3.2 Improvements as a Function of Cloud-Top Pressure and Cloud Optical Depth
 In addition to getting clouds to occur in the right places and times, correctly simulating ctp and τ is essential to getting the correct longwave and shortwave impacts of a cloud on the top-of-atmosphere radiation budget. Figure 2 illustrates the amount of clouds with τ > 1.3 as a function of ctp averaged over 60°N–60°S. Models tend to underestimate the amount of middle- (440 hPa < ctp < 680 hPa) and low-level (ctp > 680 hPa) clouds while having about the right amount of high-level (ctp < 440 hPa) clouds [Zhang et al., 2005]. The general underestimate of low-level clouds is consistent with the lack of clouds in marine stratocumulus and middle latitudes mentioned above.

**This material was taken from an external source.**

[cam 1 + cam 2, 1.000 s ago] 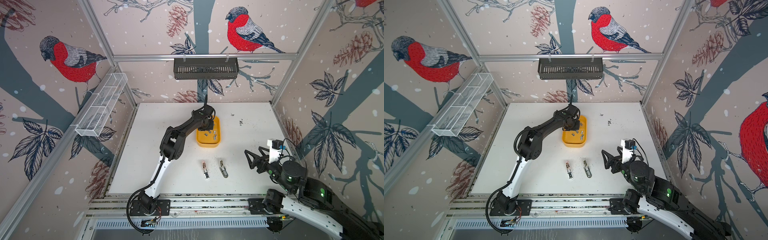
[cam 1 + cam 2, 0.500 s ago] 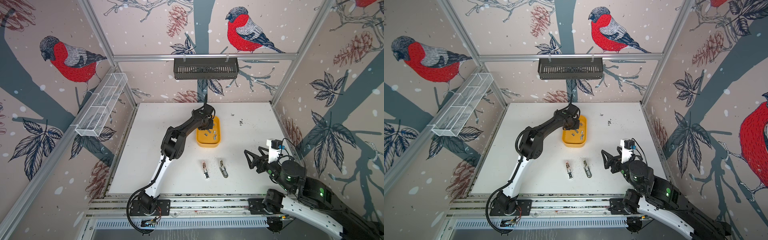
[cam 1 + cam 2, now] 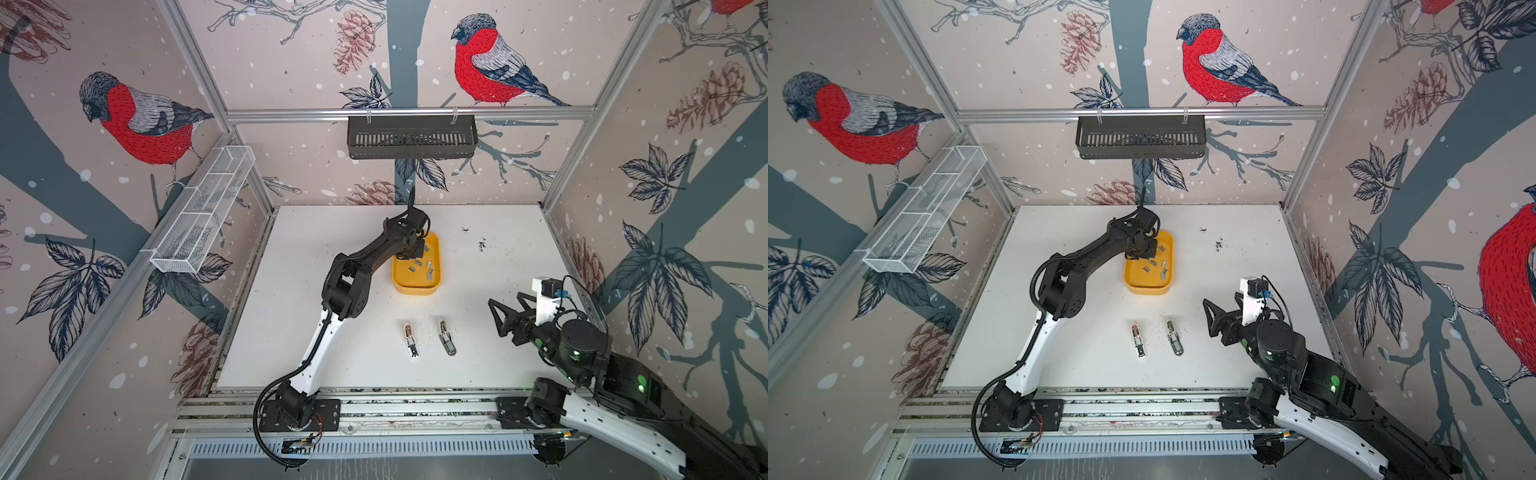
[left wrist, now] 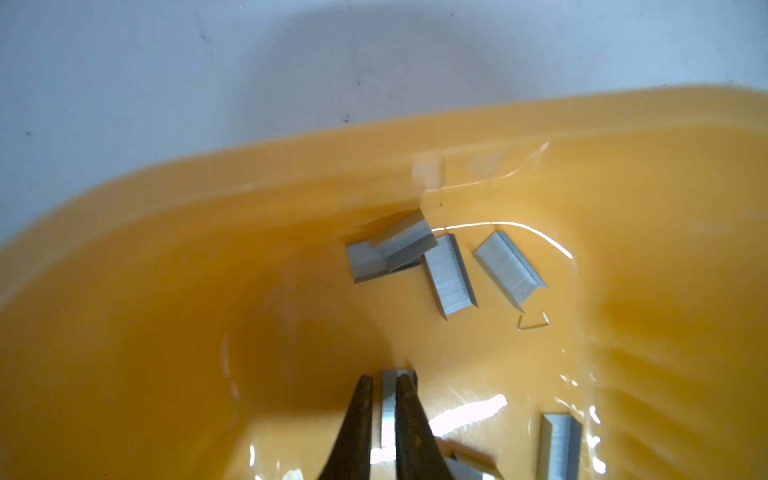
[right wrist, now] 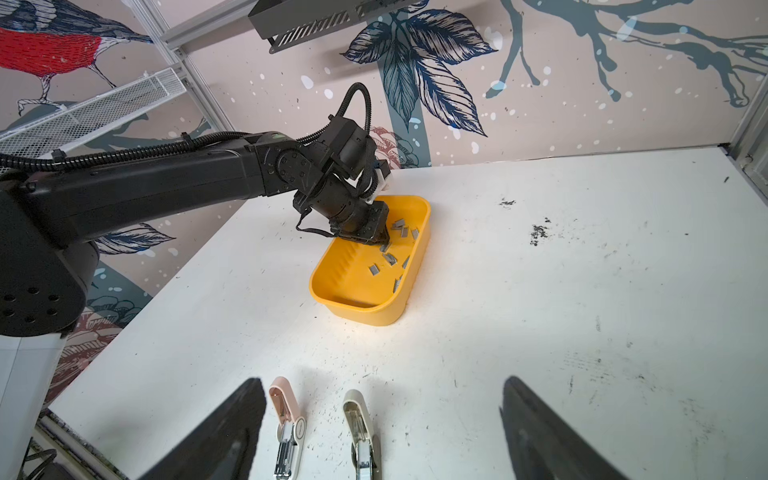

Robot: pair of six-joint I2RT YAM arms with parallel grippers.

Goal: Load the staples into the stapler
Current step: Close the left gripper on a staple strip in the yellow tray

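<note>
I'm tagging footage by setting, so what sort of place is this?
Probably a robot test cell: an aluminium frame with bird-print panels boxes in a white table, the left arm and right arm are bolted to a front rail, and a yellow tray of staples sits near two staplers.

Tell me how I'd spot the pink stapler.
On the white table, nearer the front edge than the yellow tray, two small open staplers lie side by side. The pink stapler is the one on the left arm's side, with a pale pink tip; the other stapler is beige.
</note>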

Differences in middle-level clouds are somewhat hard to interpret as many middle-level clouds observed by ISCCP are in fact multilayer cloud scenes of cirrus above boundary layer cloud [Marchand et al., 2010; Mace et al., 2011]. Although the ISCCP simulator is capable of reproducing this artifact [Mace et al., 2011], it will do so only if a model produces thin cirrus over boundary layer clouds. Thus, underestimates of middle-level cloud may actually indicate a lack of cirrus above boundary layer cloud.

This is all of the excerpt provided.